岡谷火葬場 by渓流ファン様

管理人のコメント

当サイトの常連であり、BBSでの非常に鋭い書き込みに定評がある「渓流ファン」様。
今回が初投稿ですが、初回から”渋い画像”ですね。撮影アングルやコメントに、そこはか
となくキャリアを感じます。             
                                   ”唐破風屋根”私は大好きです。



以下、渓流ファン様のレポート



川の土手道を進むと、古刹を思わせる建物が見えてきました。
敷地の境界は生垣や植樹が主で、柵はごく一部にしか巡らされていません。とてもオープンな印象です。
ちなみに遠景は塩尻峠と周辺の山々です。



白みかげ石製の立派な石灯篭が出迎えてくれます。
鉄柵つきの門柱などでなく、「灯篭」というのが憎い演出ですね。(なんて出入り自由な施設なんだろう……。)


火葬棟です。寺院と見間違えるしかない建物です。
入口に「湖北火葬場」の看板が掲げられています。
屋根瓦も葺きかえられ、外壁や柱も改修されたらしくピカピカです。
黒い板戸風の正面扉が締められ、おまけにちょうど火葬中の為、炉前は撮れませんでした。
窓越しに覗き見えた限りでは「白タイル壁、黒化粧扉、扉上方に仏教風装飾」のレトロな炉前装飾のようです。
炉数は3基と思われます。(中央の炉の装飾がやや高い位置にありました。昔は等級制だったのでしょうか?)

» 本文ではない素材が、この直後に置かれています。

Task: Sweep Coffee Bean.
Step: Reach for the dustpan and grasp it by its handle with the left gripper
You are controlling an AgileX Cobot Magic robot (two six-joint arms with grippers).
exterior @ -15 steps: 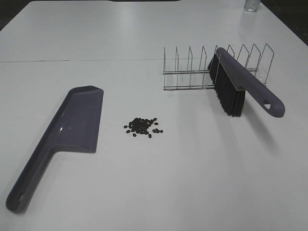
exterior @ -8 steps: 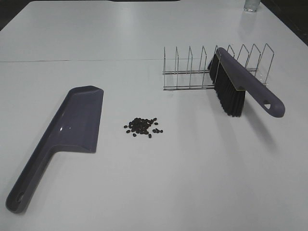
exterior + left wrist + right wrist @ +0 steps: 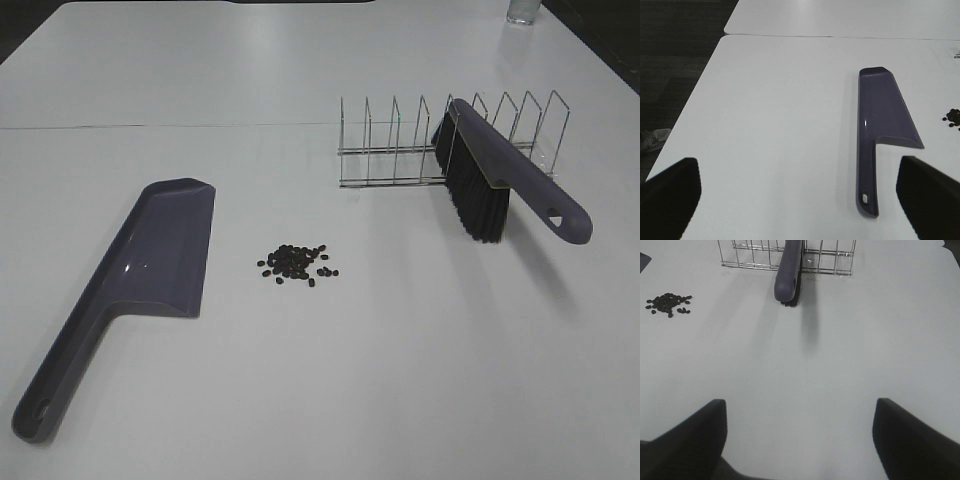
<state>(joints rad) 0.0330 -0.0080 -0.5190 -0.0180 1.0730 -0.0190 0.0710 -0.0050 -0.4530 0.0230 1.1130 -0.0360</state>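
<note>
A small pile of dark coffee beans (image 3: 296, 263) lies on the white table's middle; it also shows in the right wrist view (image 3: 669, 303) and at the edge of the left wrist view (image 3: 953, 117). A purple dustpan (image 3: 140, 277) lies flat to the left of the beans, also in the left wrist view (image 3: 880, 127). A purple brush (image 3: 505, 180) with black bristles leans in a wire rack (image 3: 400, 145); its handle end shows in the right wrist view (image 3: 789, 272). My left gripper (image 3: 800, 200) and right gripper (image 3: 800, 440) are open and empty, back from these things.
The wire rack (image 3: 755, 252) stands at the back right. A clear glass (image 3: 522, 12) sits at the far right edge. A seam between two tables (image 3: 160, 126) runs across. The table's left edge (image 3: 695, 105) drops to dark floor.
</note>
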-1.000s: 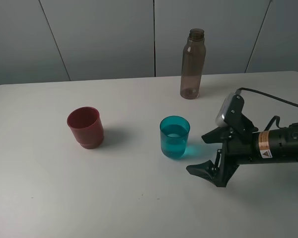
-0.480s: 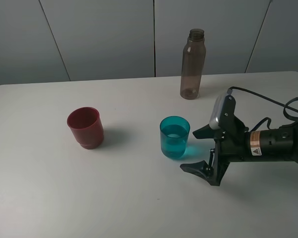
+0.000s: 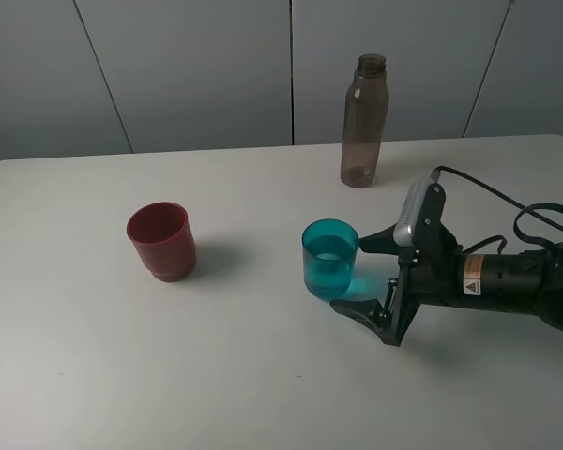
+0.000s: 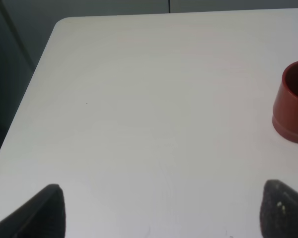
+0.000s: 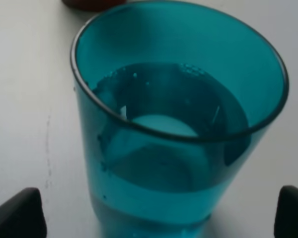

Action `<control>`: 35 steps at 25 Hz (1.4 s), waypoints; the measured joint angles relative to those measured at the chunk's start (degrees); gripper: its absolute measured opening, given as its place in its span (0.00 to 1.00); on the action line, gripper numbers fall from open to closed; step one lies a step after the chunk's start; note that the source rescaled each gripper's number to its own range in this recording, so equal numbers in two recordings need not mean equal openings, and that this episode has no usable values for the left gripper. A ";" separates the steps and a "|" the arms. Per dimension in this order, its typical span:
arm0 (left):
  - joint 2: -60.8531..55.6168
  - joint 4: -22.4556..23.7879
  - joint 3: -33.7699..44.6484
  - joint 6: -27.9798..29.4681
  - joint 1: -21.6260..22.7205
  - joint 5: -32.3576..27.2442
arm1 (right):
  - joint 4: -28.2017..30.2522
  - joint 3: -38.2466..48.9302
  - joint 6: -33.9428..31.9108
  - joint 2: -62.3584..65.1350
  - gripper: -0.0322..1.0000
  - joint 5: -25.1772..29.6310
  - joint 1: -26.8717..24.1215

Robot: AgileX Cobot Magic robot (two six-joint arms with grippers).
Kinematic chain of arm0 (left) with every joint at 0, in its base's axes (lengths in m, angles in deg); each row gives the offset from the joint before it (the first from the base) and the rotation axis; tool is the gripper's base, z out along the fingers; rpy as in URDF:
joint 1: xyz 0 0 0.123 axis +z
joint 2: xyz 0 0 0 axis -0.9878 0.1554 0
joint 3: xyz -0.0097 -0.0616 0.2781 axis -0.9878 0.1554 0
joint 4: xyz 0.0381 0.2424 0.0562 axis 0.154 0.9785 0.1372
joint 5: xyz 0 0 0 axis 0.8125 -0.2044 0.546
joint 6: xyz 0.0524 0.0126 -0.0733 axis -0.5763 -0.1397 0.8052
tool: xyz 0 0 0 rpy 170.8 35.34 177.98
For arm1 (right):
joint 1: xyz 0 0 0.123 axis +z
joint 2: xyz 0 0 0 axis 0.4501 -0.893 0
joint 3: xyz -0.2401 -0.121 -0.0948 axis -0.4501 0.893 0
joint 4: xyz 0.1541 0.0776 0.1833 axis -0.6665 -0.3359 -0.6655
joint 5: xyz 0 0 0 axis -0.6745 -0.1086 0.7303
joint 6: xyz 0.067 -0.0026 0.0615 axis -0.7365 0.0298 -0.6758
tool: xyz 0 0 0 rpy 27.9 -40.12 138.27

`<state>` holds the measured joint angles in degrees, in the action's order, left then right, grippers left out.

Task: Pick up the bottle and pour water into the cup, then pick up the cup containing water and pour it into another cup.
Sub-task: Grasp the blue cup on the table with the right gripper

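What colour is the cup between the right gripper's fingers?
Translucent teal-blue; the cup shows best in the right wrist view.

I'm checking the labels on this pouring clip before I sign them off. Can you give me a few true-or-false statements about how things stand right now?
1. The teal cup has water in it. True.
2. The right gripper is shut on the teal cup. False: its jaws stand wide open at the cup's side and have not closed on it.
3. The bottle lies on its side. False: it stands upright near the back of the table.
4. In the high view, the red cup stands to the left of the teal cup. True.
5. The left gripper holds the red cup. False: it is open and the red cup stands apart from it.
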<state>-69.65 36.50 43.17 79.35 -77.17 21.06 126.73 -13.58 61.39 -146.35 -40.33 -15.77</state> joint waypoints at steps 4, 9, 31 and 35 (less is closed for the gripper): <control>0.00 0.00 0.00 0.00 0.00 0.00 | 0.20 -1.94 0.13 -1.10 1.00 -1.41 0.00; 0.00 0.00 0.00 0.40 0.00 0.00 | 0.34 -2.85 0.24 -1.22 1.00 -1.94 0.00; 0.00 0.00 0.00 0.00 0.00 0.00 | 5.83 -5.77 -2.92 -1.59 1.00 -3.22 0.00; 0.00 0.00 0.00 0.00 0.00 0.00 | 6.12 -6.78 -3.99 -2.18 1.00 -2.73 0.66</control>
<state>-69.65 36.50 43.17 79.35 -77.17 21.06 132.85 -20.36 57.40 -148.53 -43.05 -15.10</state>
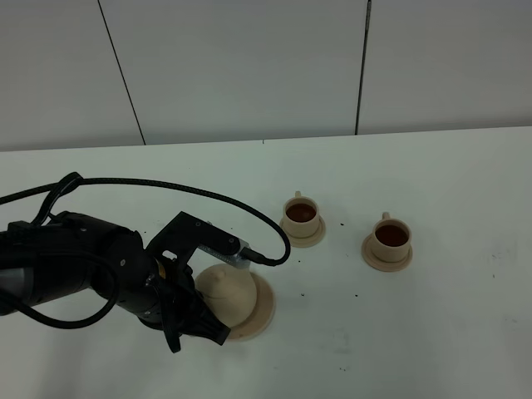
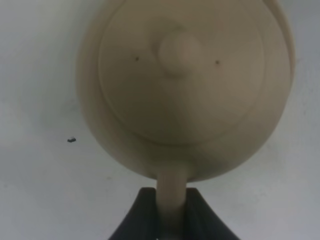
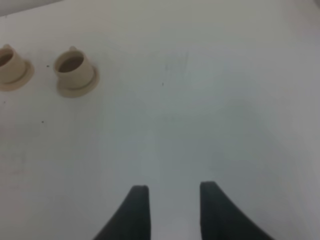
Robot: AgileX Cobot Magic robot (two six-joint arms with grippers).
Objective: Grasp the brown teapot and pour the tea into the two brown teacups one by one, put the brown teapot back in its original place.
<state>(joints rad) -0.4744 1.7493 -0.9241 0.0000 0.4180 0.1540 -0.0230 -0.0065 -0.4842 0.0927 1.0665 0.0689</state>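
Left fingers (image 2: 172, 215) clamp teapot (image 2: 185, 85) handle; right fingers (image 3: 172, 210) apart; cups (image 1: 302, 218) nearby.

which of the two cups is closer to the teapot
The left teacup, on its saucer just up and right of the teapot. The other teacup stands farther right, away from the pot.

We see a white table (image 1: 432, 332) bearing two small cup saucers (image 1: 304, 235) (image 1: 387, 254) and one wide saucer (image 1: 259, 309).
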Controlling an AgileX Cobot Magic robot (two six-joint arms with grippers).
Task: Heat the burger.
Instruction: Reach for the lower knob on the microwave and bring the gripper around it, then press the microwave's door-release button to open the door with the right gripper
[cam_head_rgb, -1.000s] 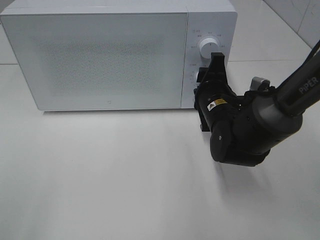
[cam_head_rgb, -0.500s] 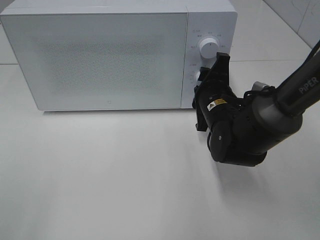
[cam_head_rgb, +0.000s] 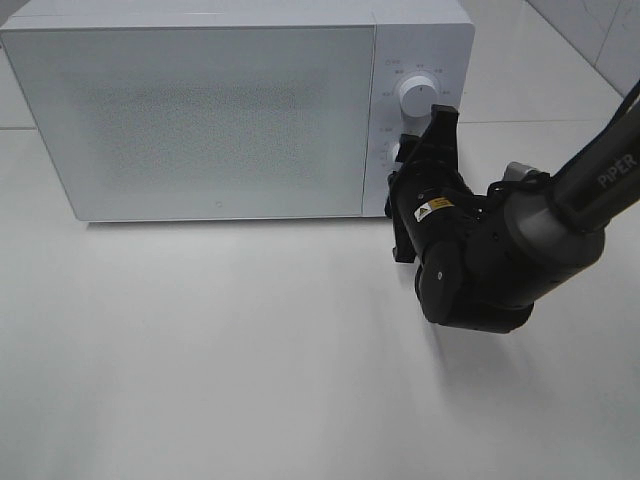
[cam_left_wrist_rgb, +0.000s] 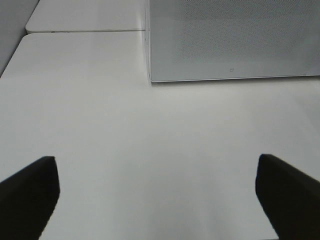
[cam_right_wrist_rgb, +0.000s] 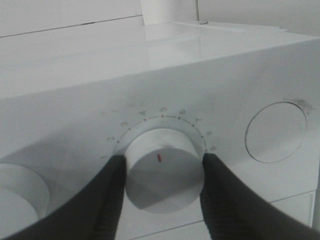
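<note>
The burger is out of view. A white microwave (cam_head_rgb: 200, 120) stands at the back of the table with its door shut. My right gripper (cam_head_rgb: 421, 140) reaches to its control panel and is shut on the lower dial (cam_right_wrist_rgb: 160, 150), one black finger (cam_right_wrist_rgb: 107, 195) on each side of it. The dial's red mark points up toward the numbered scale. The upper dial (cam_head_rgb: 415, 93) is free. In the left wrist view my left gripper (cam_left_wrist_rgb: 159, 200) hangs wide open over bare table, short of the microwave's front corner (cam_left_wrist_rgb: 150, 75), holding nothing.
A round button (cam_right_wrist_rgb: 276, 132) sits beside the held dial. The white tabletop (cam_head_rgb: 220, 350) stretches in front of the microwave. A tiled wall (cam_head_rgb: 600, 30) rises at the back right.
The right wrist has rolled slightly at the lower dial, its upper finger shifting right. The left gripper shows no change.
</note>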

構内からパノラマ。火葬炉棟と植込(ロータリー)と待合室です。
他に入り口脇に駐車場と管理棟兼管理人住宅があります。
外構や造園もきれいに整備され、植木も見事に手入れされています。

「お地蔵さん」です。火葬炉棟とは、ロータリーを挟んでほぼ正対しています。


「お地蔵さん」は火葬場にはつきものかもしれませんが、「お宮さん」は珍しいです。
諏訪大社のある地方という土地柄でしょうか?(祭神は不明)


待合室棟の裏手に連なるイチイの生垣です。
イチイは信州では良く生垣や庭木に使われる赤い実のなる常緑樹です。
風土の情景(植生)に囲まれた中で故人を送り出す。
無個性で画一的な石垣や鉄柵などよりよほど好感が持てました。


火葬棟の背面です。再燃炉・集塵・ブロワー室が新設されています。(再燃炉は主屋内?)
3基と推測される火葬炉に対し、排気筒は3×2列、計6基もあります。(火葬中の為、右側の排気筒から陽炎が立ち昇っています。)
なお、右の背の高い煙突は小型炉(おそらくは汚物炉)のものです。
長煙突時代のコンクリ煙突は、この汚物炉付近にあったと推測されます。
なお、傍らの土手道と排気筒の頂部とはほぼ同じ高さです。
発煙防止、臭気管理が重要ですね。

施設の裏手を別方向(イチイの生垣側)から。
あちこち見ると、かなり古い建物を改修していることが良く分かります。
しかし、裏庭も綺麗に整頓されています。感心させられました。(まあ、道路や土手から丸見えですしね。)
なお、長野県は全国でワースト2の財務状況だそうです(がんばれ、康夫チャン!)。
ここのように旧式施設を徹底改修するのも良策なのかもしれません。